Search for an Optimal Multi-Regime (Shift) Configuration on a Phylogeny

Greedy, stepwise search for evolutionary regime shifts on a SIMMAP-style phylogeny using multivariate mvgls fits from mvMORPH. The routine:

builds one-shift candidate trees for all internal nodes meeting a tip-size threshold (via generatePaintedTrees),
fits each candidate in parallel and ranks them by improvement in the chosen information criterion (IC; GIC or BIC),
iteratively adds shifts that pass a user-defined acceptance threshold,
optionally revisits accepted shifts to prune overfitting using a small IC tolerance window,
optionally computes per-shift IC weights by refitting the model with each shift removed.

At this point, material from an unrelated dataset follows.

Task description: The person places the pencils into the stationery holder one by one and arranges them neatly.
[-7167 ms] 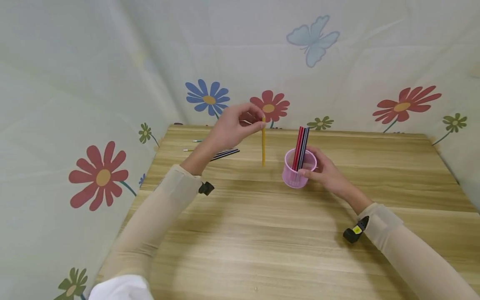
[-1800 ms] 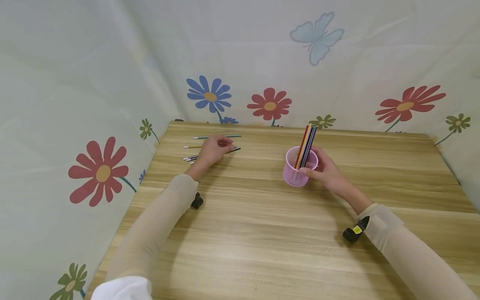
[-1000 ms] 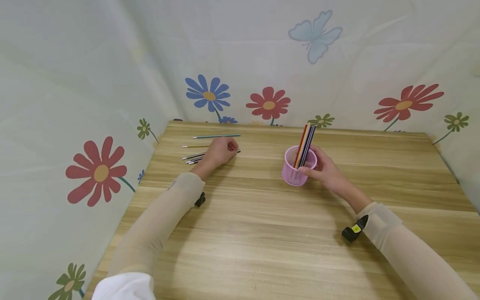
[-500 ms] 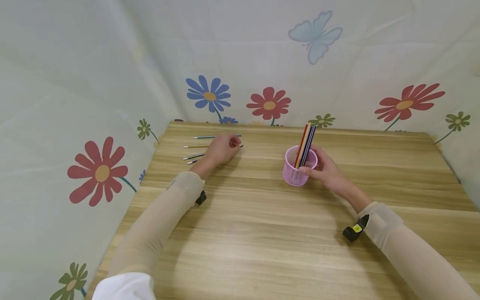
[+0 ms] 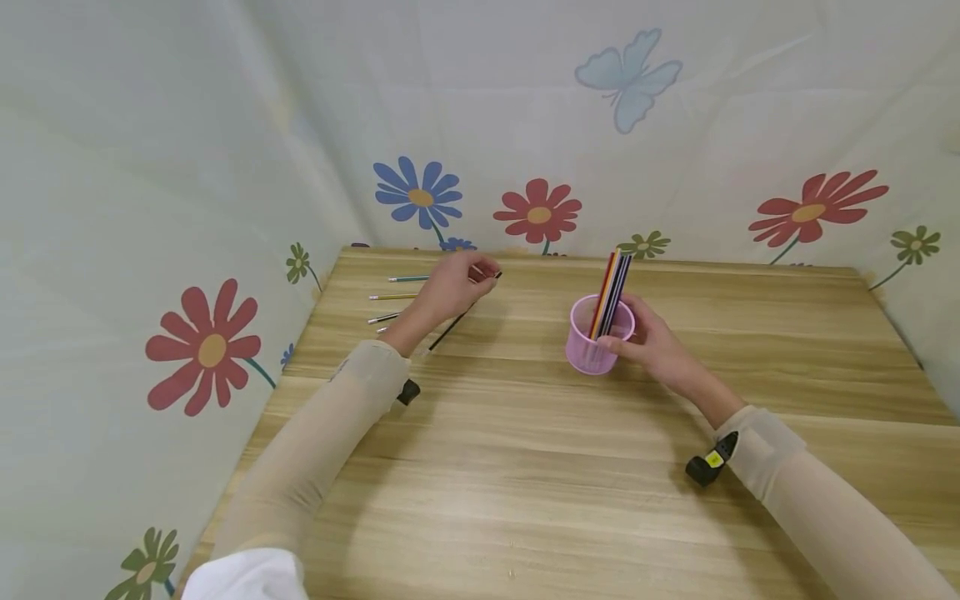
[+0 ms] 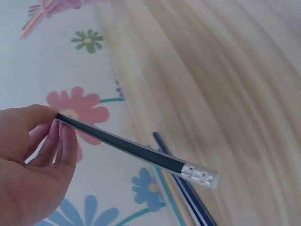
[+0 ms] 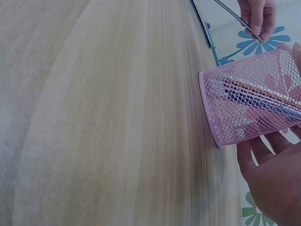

Models are fitted directly in multivariate trait space (no PCA), assuming a multi-rate Brownian Motion with proportional VCV scaling across regimes. Extra arguments in ... are forwarded to mvgls (e.g., method = "LL" or method = "PL-LOOCV", penalty, error = TRUE, etc.).

Usage

searchOptimalConfiguration(
  baseline_tree,
  trait_data,
  formula = "trait_data~1",
  min_descendant_tips,
  num_cores = 2,
  ic_uncertainty_threshold = 1,
  shift_acceptance_threshold = 1,
  uncertaintyweights = F,
  uncertaintyweights_par = F,
  plot = T,
  IC = "GIC",
  store_model_fit_history = TRUE,
  ...
)

Arguments

baseline_tree: A phylo baseline tree.
trait_data: Data frame of trait values with tip rownames.
formula: Model formula, e.g. cbind(y1, y2) ~ x.
min_descendant_tips: Integer minimum tips per candidate shift.
num_cores: Integer, cores for parallel search.
ic_uncertainty_threshold: Numeric, IC change threshold.
shift_acceptance_threshold: Numeric, acceptance cutoff.
uncertaintyweights: Numeric vector of weights.
uncertaintyweights_par: List of parameters for weights.
plot: Logical, produce plots during search.
IC: Character, information criterion, e.g. "BIC".
store_model_fit_history: Logical, keep fit history.
...: Passed to mvgls internally.

Value

A named list with (at minimum):

user_input: captured call (as a list) for reproducibility.
tree_no_uncertainty_transformed: SIMMAP tree from the optimal (no-uncertainty) model on the transformed scale used internally by mvgls.
tree_no_uncertainty_untransformed: same topology with original edge lengths restored.
model_no_uncertainty: the final mvgls model object.
shift_nodes_no_uncertainty: integer vector of accepted shift nodes.
optimal_ic: final IC value; baseline_ic: baseline IC.
IC_used: "GIC" or "BIC"; num_candidates: count of candidate one-shift models evaluated.
model_fit_history: if store_model_fit_history = TRUE, a list of per-iteration fits and an ic_acceptance_matrix (IC value and acceptance flag per step).
VCVs: named list of regime-specific VCV matrices extracted from the final model (penalized-likelihood estimates if PL was used).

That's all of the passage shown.